The army seized power after Mugabe sacked ZANU-PF’s favourite to succeed him, Mnangagwa, to smooth a path to the presidency for his wife Grace, 52, known to her critics as “Gucci Grace” for her reputed fondness for luxury shopping.

Mnangagwa, a former security chief known as The Crocodile, is expected to take over as president.

Zimbabwe’s military chief Constantino Chiwenga urged restraint across all political parties after the resignation.

– Reuters

Mugabe’s 37-year rule: a timeline of chaos

1963: Mugabe and others form the Zanu party, set up to oppose white minority rule in the British colony of Rhodesia

1980: Independence from Britain.
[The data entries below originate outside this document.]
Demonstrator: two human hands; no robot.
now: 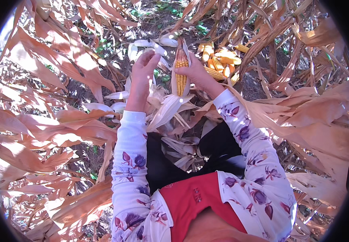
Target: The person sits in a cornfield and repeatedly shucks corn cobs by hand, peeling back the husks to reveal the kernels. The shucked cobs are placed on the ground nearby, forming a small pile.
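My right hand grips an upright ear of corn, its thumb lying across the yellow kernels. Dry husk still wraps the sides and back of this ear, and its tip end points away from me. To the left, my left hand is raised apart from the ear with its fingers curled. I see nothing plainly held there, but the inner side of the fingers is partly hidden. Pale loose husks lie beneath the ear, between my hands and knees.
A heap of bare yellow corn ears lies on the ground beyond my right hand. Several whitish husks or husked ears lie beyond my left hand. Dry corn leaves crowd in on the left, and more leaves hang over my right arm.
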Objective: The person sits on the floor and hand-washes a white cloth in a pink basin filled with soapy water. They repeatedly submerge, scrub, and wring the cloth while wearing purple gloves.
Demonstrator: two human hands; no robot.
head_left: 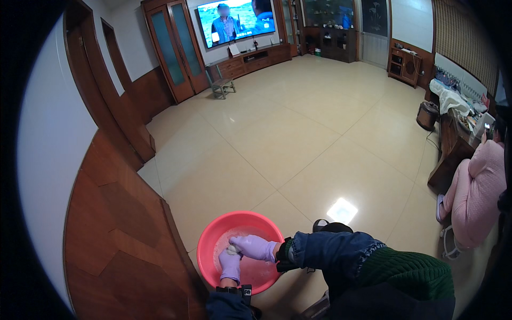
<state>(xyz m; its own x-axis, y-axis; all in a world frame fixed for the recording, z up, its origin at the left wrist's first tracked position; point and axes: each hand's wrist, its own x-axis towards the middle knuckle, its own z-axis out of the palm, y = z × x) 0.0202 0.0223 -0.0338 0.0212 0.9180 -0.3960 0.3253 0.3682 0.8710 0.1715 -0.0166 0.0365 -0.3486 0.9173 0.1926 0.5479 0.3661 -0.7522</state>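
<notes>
A pink plastic basin [208, 266] of sudsy water stands on the tiled floor. Over it, my left hand [230, 264] and my right hand [253, 247] meet, both in lilac rubber gloves. Between them they grip a small wet whitish cloth [233, 249], bunched up and mostly covered by the fingers. The left hand is on the near side of the cloth, the right hand reaches in from the right. Dark bands circle both wrists.
Wooden wall panelling [120, 224] runs close on the left. A person in pink [480, 192] sits at the right with a phone, by a wooden table [452, 156]. A small chair [223, 85] and a television cabinet [236, 68] stand far off.
</notes>
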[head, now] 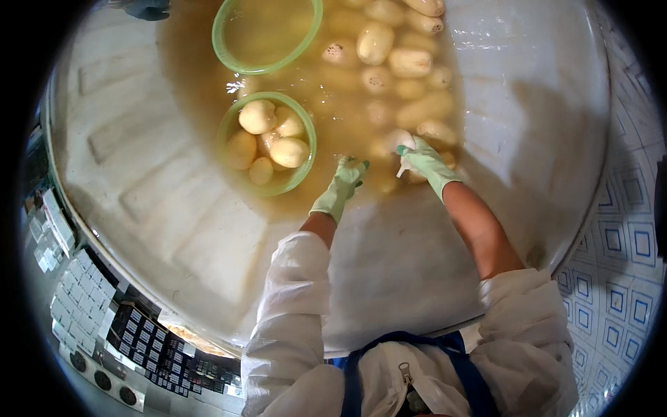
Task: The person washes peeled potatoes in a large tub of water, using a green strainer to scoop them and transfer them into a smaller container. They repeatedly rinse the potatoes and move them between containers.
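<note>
My right hand (426, 162), in a pale green glove, grips a pale lotus root segment (400, 139) at the surface of cloudy brown water. A thin white piece (403, 169) sticks out beneath that hand; what it is cannot be told. My left hand (340, 185), gloved alike, reaches to the water with its fingers apart and nothing visible in it. Left of it, a green plastic basket (312, 151) sits in the water, holding several peeled, rounded lotus root pieces (289, 152). More lotus root segments (410, 62) lie partly sunken beyond my right hand.
A large whitish tub (396, 260) with sloping, ribbed walls surrounds the water. A second green basket (260, 69) floats farther away. At the upper left rim, a dark-gloved hand (148, 8) of another person shows. Patterned tiles (615, 237) are outside the tub; stacked boxes (83, 299) are at lower left.
</note>
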Motion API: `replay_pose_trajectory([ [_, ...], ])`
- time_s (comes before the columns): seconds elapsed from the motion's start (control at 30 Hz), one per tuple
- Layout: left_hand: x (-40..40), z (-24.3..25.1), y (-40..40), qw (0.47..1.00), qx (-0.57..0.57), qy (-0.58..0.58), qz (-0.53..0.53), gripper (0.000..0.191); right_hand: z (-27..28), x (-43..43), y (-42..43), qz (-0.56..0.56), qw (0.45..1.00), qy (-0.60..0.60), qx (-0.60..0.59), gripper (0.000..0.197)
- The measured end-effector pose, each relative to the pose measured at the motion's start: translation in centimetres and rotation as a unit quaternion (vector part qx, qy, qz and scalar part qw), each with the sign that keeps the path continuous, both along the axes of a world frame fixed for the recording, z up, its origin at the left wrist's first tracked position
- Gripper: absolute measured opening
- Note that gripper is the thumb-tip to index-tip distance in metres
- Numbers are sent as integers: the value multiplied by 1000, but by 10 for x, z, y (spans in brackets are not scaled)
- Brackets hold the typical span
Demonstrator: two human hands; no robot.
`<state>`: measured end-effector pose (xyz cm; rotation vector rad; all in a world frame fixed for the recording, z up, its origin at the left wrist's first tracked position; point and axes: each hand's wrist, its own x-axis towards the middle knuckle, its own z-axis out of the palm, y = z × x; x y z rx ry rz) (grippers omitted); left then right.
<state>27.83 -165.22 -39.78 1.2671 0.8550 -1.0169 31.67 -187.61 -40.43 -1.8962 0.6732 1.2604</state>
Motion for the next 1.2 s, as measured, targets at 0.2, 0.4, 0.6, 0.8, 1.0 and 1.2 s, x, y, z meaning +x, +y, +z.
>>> replay_pose_trajectory([
  [0.2, 2, -74, -61, 964, 155, -77, -203, 59, -60, -17, -11, -140, 989, 12, 50, 32],
  [0.4, 2, -98, -87, 923, 184, -95, -324, 61, -29, -12, 2, -263, 957, 30, 117, 38],
  [0.6, 13, -41, -46, 991, -94, -19, -92, 66, -15, -1, -16, -281, 944, 30, 170, 45],
  [0.8, 8, 0, -40, 991, -107, -38, 65, 91, 15, 7, -18, -84, 963, -104, 236, 55],
  [1.0, 7, 23, -40, 969, 9, -214, -120, 89, 80, 22, 8, -147, 960, -31, 236, 56],
  [1.2, 37, 67, -54, 890, -291, 105, 335, 77, 83, 33, 16, 11, 997, -77, -9, 39],
])
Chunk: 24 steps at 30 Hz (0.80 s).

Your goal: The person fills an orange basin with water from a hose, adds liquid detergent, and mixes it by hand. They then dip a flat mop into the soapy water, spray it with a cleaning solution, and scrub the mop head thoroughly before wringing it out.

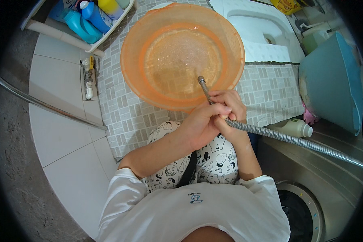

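Note:
A flexible metal shower hose runs in from the right and passes through both my hands. My right hand is wrapped around it near the end. My left hand clasps it too, pressed against the right one with its thumb lying across. Past my fingers, the bare hose end points over a large orange plastic basin. Water covers the basin's bottom, and its surface is rippled and bubbly beneath the hose end. Parts of both palms are hidden where the hands overlap.
A white squat toilet adjoins the tiled floor. At right stand a blue tub, a pale bottle and a washing machine. A rack holds several detergent bottles. A metal rail juts in at left.

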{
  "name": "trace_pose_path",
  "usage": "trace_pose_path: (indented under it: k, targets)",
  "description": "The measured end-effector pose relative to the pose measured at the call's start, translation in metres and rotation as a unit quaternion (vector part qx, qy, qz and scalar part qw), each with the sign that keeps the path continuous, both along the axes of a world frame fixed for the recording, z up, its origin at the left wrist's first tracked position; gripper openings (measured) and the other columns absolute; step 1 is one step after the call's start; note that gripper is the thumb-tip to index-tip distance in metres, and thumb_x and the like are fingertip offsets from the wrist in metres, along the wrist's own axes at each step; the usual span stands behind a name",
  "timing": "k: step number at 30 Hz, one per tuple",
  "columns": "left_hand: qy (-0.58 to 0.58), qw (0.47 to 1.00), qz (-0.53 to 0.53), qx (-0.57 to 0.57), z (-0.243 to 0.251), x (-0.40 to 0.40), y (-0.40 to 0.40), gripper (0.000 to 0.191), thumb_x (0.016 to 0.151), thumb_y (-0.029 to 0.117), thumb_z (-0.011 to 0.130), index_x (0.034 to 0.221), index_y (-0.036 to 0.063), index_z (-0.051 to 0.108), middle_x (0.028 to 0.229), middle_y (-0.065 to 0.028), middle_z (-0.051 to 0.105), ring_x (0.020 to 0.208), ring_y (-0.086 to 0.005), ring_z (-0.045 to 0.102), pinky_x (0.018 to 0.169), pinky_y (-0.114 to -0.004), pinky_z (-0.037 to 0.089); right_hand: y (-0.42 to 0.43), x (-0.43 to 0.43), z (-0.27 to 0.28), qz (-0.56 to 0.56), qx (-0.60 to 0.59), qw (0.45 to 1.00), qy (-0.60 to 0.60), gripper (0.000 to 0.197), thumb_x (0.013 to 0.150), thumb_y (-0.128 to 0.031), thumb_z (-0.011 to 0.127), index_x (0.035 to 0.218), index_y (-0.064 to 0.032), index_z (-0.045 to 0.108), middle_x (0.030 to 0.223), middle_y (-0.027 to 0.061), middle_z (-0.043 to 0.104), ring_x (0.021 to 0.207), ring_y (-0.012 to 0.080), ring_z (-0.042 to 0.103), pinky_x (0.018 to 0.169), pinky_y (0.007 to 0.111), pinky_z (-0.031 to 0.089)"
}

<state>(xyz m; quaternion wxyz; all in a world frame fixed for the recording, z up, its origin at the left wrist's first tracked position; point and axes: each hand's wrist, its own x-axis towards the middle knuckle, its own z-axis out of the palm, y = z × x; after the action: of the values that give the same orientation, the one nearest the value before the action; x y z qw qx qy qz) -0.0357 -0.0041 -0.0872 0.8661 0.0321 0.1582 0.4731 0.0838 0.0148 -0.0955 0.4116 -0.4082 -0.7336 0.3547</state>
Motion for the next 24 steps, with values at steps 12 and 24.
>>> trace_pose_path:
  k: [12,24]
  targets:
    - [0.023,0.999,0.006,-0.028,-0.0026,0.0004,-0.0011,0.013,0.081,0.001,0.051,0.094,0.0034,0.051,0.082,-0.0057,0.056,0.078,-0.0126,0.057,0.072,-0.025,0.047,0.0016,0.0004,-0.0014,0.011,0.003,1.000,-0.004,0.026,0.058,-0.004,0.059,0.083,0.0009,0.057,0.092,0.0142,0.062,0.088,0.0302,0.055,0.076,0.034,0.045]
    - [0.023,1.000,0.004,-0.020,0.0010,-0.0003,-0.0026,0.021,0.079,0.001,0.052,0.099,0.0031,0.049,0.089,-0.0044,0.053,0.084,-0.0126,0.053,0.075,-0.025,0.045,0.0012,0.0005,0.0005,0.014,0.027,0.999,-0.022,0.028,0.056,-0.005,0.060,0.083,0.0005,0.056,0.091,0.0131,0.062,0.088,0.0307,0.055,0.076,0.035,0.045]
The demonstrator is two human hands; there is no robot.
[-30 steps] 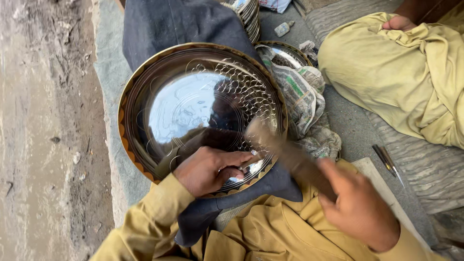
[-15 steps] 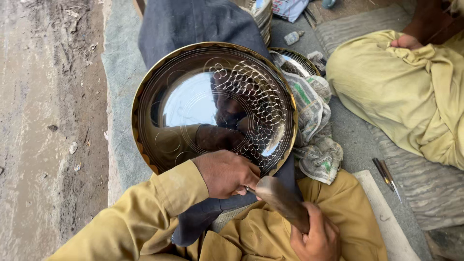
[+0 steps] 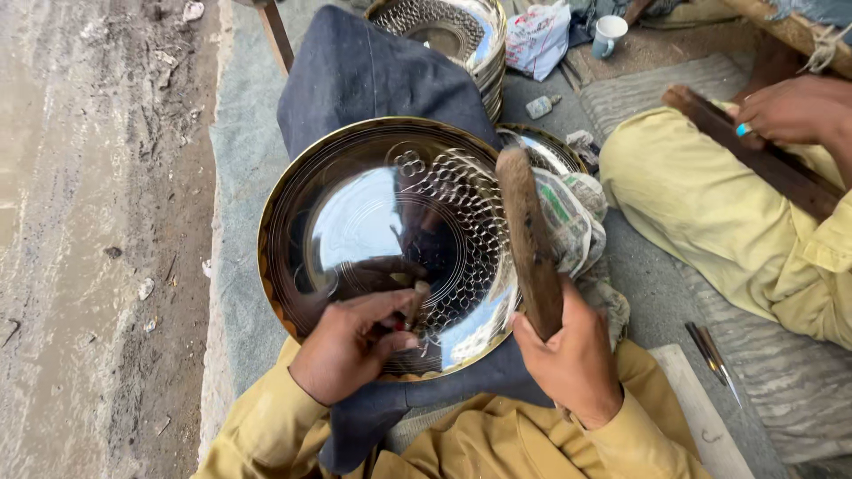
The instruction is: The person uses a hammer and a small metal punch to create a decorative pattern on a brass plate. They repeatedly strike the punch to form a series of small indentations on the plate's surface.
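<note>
Your left hand [image 3: 348,348] pinches a small punch [image 3: 414,303] upright against the patterned face of the shiny round metal tray [image 3: 373,222], which rests on dark cloth [image 3: 373,80] over your lap. Your right hand [image 3: 572,359] clenches a wooden mallet [image 3: 528,235], raised above the tray's right rim. Bare ground [image 3: 89,239] lies open on the left; another person's knee [image 3: 710,204] crowds the right.

White printed bag [image 3: 539,37], top centre
</note>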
Mugabe becomes prime minister of newly named Zimbabwe

1982: Mugabe sacks fellow independence fighter Joshua Nkomo, who is head of the Zapu party and launches violent campaign against suspected dissidents in Matabeleland, Nkomo’s homeland. The government is accused of killing thousands of civilians

1987: Mugabe changes constitution and becomes president

1994: Mugabe receives honorary British knighthood

1996: Mugabe marries his former secretary Grace Marufu

2000: Land seizures of white-owned farms begin, Western donors cut off aid

2005: United States calls Zimbabwe an “outpost of tyranny”

2008: Mugabe and opposition candidate Morgan Tsvangirai agree to share power after contested election, Britain’s Queen Elizabeth annuls Mugabe’s honorary knighthood

2011: Prime Minister Tsvangirai declares power-sharing a failure amid violence

2013: Mugabe wins seventh term, opposition alleges election fraud

2016: #ThisFlag protest movement emerges, independence war veterans turn on Mugabe, calling him “dictatorial”

2017: Mugabe begins campaigning for 2018 elections

Nov 6: Mugabe fires deputy Emmerson Mnangagwa, appearing to position first lady Grace Mugabe for vice president post

Nov 15: Army announces it has Mugabe and his wife in custody as military appears to take control

Nov 18: Tens of thousands of Zimbabweans march against Mugabe

Nov 19: Ruling party Central Committee tells Mugabe to resign as president by noon Monday or face impeachment. He addresses the nation but does not step aside

November 21: Mugabe’s resignation is announced in parliament after lawmakers begin impeachment proceedings.